= Rancho Llano de Santa Rosa =

Mexican land grant in California

Rancho Llano de Santa Rosa was a 13316 acre Mexican land grant in present-day Sonoma County, California given in 1844 by Governor Manuel Micheltorena to Joaquín Carrillo. The name means "Plains of Santa Rosa". The grant was west of Santa Rosa along the Laguna de Santa Rosa and encompassed present-day Sebastopol, California.

==History==
Joaquín Victor Carrillo II (1820–1899) was the eldest son of Joaquin Victor Carrillo I (1793–1835) and María Ygnacia de la Candelaria López (1793–1849). He was granted three leagues just west of his mother's Rancho Cabeza de Santa Rosa. Joaquín Carrillo's brother-in-law General Vallejo, was a critical factor in obtaining the grant.

Joaquín Carrillo located and applied for the grant as early as 1844. In 1846 he built an adobe house on the western end of the rancho, within Analy township, near present-day Sebastopol. Joaquín Carrillo was alcalde of Sonoma in 1846, and was taken prisoner during the Bear Flag Revolt. Joaquín Carrillo was the owner of two Sebastopol hotels (the Analy and the Pioneer), a saloon and a boarding house. He was first married to Guadalupe Carrillo (1831–1874), but they were divorced in 1870. Joaquin married Mary Springer of Bodega Bay in 1875. About six weeks later, his son was arrested for shooting his father, Joaquin Carrillo. The shooting was said to be the result of a long-standing family quarrel. Joaquin Carrillo survived the shooting by his son and continued to be a resident of Sebastopol until he died in 1899.

With the cession of California to the United States following the Mexican-American War, the 1848 Treaty of Guadalupe Hidalgo provided that the land grants would be honored. As required by the Land Act of 1851, a claim for Rancho Llano de Santa Rosa was filed with the Public Land Commission in 1852, and the grant was patented to Joaquín Carrillo in 1871.

A claim for one square league was filed with the Land Commission in 1852 by John Hendley and Joseph N. Nevill, but was rejected. Dr. John Hendley (1820–1875) was born in Lexington, Kentucky, had been assistant surgeon in a Missouri volunteer regiment, and came to California in 1850, settling in the following year on his farm, where he died. He was Sonoma County's first treasurer and clerk.

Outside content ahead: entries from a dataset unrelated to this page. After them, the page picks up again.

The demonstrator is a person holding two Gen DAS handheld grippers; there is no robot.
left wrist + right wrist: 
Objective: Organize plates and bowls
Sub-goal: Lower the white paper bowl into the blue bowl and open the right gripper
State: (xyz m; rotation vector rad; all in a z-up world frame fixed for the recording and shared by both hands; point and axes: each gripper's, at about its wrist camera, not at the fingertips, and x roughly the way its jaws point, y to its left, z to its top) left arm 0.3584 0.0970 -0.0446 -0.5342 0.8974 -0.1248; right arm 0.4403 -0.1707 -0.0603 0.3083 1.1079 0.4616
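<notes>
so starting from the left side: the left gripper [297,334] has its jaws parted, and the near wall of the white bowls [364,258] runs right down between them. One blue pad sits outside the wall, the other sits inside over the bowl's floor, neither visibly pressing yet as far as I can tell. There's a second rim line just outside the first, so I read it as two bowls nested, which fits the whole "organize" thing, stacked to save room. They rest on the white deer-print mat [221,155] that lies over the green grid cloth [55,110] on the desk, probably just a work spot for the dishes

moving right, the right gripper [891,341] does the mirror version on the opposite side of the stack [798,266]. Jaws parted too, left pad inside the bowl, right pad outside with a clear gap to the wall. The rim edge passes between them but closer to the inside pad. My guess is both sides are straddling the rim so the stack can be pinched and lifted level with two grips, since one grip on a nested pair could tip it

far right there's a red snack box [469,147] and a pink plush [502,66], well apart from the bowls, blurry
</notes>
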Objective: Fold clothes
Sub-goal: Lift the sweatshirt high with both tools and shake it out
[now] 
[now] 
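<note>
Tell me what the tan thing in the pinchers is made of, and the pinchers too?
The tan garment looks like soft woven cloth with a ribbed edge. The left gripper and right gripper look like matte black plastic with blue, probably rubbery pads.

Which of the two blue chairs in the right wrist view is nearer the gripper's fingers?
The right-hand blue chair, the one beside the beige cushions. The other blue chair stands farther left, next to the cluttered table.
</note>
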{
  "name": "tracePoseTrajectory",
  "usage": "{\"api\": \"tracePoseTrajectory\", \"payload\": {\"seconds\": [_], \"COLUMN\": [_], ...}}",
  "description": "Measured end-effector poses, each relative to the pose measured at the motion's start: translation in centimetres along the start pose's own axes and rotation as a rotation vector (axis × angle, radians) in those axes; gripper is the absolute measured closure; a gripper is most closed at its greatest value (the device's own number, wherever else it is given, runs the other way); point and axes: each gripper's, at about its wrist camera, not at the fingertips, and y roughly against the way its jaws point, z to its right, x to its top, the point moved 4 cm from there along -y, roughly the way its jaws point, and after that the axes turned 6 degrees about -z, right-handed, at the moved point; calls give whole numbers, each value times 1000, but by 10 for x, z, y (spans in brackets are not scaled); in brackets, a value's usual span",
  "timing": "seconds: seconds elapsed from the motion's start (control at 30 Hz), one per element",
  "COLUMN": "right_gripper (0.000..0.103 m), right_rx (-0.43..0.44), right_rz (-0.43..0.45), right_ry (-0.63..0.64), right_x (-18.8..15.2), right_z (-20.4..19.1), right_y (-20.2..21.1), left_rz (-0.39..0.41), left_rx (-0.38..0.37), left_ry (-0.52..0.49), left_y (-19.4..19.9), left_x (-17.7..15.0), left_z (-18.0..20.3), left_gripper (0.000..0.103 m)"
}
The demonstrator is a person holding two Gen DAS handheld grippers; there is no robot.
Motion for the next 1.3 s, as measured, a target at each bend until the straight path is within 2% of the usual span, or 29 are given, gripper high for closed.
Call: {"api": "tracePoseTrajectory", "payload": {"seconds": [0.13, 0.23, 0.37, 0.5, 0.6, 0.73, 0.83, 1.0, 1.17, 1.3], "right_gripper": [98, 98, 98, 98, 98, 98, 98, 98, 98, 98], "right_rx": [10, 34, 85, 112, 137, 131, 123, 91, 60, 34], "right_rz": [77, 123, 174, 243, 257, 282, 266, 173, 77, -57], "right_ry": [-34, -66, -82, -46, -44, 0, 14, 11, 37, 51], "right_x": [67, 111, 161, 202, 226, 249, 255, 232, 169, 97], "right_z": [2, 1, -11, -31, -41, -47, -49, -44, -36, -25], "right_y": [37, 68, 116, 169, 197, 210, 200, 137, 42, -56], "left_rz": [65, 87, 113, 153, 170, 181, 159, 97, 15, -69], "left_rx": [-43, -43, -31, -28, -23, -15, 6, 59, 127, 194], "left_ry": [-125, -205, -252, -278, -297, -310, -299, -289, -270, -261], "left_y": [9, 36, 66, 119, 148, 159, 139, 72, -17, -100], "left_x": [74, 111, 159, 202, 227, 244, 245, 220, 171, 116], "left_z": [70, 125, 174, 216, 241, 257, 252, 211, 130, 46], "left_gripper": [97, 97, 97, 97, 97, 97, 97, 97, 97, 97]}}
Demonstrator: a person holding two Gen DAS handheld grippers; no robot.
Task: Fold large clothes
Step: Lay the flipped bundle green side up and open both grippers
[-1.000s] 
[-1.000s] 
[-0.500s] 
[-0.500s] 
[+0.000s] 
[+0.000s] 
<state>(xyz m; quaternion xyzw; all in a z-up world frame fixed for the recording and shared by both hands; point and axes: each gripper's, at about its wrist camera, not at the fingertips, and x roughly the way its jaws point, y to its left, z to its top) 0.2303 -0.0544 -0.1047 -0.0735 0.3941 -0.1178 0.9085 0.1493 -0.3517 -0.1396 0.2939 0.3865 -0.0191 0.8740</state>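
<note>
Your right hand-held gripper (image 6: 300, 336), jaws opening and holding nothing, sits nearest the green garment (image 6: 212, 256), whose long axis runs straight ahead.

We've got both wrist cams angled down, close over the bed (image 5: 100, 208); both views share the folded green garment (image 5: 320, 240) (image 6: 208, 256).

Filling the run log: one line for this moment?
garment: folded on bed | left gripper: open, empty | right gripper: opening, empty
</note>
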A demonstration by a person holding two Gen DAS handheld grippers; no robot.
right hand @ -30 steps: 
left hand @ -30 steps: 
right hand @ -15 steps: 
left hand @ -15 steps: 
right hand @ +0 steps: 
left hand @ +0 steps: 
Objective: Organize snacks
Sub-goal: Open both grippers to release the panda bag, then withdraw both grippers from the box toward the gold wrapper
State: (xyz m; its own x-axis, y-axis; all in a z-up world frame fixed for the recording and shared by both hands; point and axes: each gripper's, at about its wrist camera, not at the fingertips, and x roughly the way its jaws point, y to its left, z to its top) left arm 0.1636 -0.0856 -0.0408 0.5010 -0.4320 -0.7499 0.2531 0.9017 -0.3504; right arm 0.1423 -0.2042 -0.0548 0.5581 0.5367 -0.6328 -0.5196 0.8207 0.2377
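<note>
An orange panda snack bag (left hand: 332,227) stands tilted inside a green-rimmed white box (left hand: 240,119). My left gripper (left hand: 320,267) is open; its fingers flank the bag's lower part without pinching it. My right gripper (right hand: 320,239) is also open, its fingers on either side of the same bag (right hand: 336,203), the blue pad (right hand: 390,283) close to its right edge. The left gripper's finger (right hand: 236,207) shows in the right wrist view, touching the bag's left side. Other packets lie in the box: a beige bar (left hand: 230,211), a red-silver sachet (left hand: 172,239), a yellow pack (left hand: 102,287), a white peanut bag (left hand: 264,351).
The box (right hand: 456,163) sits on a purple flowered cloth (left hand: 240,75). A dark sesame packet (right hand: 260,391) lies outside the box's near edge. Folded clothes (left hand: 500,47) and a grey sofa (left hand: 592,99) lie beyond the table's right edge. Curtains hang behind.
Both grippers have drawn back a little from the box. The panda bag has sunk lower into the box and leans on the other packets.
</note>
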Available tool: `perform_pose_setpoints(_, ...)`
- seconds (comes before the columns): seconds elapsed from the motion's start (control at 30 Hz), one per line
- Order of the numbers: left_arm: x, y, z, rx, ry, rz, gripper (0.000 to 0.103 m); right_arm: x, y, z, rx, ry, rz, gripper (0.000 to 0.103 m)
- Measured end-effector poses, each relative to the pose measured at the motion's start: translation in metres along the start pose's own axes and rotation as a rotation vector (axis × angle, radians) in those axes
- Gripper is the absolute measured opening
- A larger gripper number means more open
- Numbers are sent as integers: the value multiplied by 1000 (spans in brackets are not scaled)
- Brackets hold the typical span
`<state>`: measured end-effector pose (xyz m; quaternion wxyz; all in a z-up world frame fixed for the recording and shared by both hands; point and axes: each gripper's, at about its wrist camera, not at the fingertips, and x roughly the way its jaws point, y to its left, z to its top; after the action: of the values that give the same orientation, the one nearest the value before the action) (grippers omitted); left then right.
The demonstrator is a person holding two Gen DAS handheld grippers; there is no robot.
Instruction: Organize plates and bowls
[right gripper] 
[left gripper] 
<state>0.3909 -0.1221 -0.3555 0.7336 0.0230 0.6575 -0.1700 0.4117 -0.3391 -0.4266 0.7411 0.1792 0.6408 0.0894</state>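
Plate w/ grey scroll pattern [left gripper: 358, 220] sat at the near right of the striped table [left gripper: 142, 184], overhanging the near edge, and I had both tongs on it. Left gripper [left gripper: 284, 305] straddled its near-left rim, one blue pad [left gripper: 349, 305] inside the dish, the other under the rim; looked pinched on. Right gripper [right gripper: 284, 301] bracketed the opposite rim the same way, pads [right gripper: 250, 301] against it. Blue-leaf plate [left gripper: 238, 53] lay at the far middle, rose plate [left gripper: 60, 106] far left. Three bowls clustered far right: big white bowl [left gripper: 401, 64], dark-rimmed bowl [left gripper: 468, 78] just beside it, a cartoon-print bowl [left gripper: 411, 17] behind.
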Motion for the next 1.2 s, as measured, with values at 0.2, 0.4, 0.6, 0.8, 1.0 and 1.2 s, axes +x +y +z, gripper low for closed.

A claim for one square league was filed with the Land Commission in 1852 by Joseph M. Miller, but was rejected. Dr. Joseph Morgan Miller (1814–1875) was born in Virginia and came to California in 1850, where he went into business with John Walker in 1851. Miller and Walker opened a trading post at what is now Sebastopol, that became the first Post office and in 1852 James M. Miller became Postmaster. Miller and Walker bought 4000 acre of land from Joaquin Carrillo.